(EXERCISE DIRECTIONS): The whole listing below is to be copied exactly.

(STORED DATA):
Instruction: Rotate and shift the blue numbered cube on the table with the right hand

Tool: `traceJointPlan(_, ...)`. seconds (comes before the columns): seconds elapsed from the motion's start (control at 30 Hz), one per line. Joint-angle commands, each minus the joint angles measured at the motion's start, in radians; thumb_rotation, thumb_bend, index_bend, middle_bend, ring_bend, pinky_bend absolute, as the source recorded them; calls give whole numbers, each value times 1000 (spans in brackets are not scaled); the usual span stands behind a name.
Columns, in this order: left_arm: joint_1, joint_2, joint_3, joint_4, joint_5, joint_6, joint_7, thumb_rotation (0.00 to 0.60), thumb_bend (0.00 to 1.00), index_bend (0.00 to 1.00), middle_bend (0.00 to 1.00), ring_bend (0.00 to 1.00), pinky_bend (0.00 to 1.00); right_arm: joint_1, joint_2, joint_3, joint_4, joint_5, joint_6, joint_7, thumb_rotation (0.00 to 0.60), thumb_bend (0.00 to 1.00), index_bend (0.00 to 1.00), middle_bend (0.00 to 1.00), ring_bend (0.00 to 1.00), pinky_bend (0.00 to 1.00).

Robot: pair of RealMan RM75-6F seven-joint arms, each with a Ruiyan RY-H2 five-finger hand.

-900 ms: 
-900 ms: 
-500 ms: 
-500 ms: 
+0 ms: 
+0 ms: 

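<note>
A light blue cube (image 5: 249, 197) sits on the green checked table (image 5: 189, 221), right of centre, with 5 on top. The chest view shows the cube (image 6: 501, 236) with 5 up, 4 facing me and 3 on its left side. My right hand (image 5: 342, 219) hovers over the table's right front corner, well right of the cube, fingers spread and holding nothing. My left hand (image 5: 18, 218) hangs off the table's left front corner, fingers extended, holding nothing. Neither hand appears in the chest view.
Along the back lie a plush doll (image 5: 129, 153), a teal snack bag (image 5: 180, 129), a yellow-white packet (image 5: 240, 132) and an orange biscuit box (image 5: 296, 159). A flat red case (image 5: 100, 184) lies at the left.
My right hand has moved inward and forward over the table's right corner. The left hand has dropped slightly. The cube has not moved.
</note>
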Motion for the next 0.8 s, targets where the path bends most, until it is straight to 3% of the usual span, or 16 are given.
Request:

(SOLUTION TO THE PROBLEM):
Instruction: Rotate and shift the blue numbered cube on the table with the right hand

Tool: `traceJointPlan(_, ...)`. seconds (comes before the columns): seconds elapsed from the motion's start (control at 30 Hz), one per line. Joint-angle commands, each minus the joint angles measured at the motion's start, in radians; thumb_rotation, thumb_bend, index_bend, middle_bend, ring_bend, pinky_bend absolute, as the source recorded them; calls give whole numbers, each value times 1000 (spans in brackets are not scaled); the usual span stands behind a name.
Columns, in this order: left_arm: joint_1, joint_2, joint_3, joint_4, joint_5, joint_6, joint_7, thumb_rotation (0.00 to 0.60), thumb_bend (0.00 to 1.00), index_bend (0.00 to 1.00), middle_bend (0.00 to 1.00), ring_bend (0.00 to 1.00), pinky_bend (0.00 to 1.00); right_arm: joint_1, joint_2, joint_3, joint_4, joint_5, joint_6, joint_7, thumb_rotation (0.00 to 0.60), thumb_bend (0.00 to 1.00), index_bend (0.00 to 1.00), middle_bend (0.00 to 1.00), ring_bend (0.00 to 1.00), pinky_bend (0.00 to 1.00).

Robot: pair of RealMan RM75-6F seven-joint arms, each with a Ruiyan RY-H2 five-finger hand.

-900 ms: 
-900 ms: 
-500 ms: 
-500 ms: 
+0 ms: 
+0 ms: 

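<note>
A light blue cube (image 5: 249, 197) sits on the green checked table (image 5: 189, 221), right of centre, with 5 on top. The chest view shows the cube (image 6: 501, 236) with 5 up, 4 facing me and 3 on its left side. My right hand (image 5: 342, 219) hovers over the table's right front corner, well right of the cube, fingers spread and holding nothing. My left hand (image 5: 18, 218) hangs off the table's left front corner, fingers extended, holding nothing. Neither hand appears in the chest view.
Along the back lie a plush doll (image 5: 129, 153), a teal snack bag (image 5: 180, 129), a yellow-white packet (image 5: 240, 132) and an orange biscuit box (image 5: 296, 159). A flat red case (image 5: 100, 184) lies at the left.
My right hand has moved inward and forward over the table's right corner. The left hand has dropped slightly. The cube has not moved.
</note>
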Motion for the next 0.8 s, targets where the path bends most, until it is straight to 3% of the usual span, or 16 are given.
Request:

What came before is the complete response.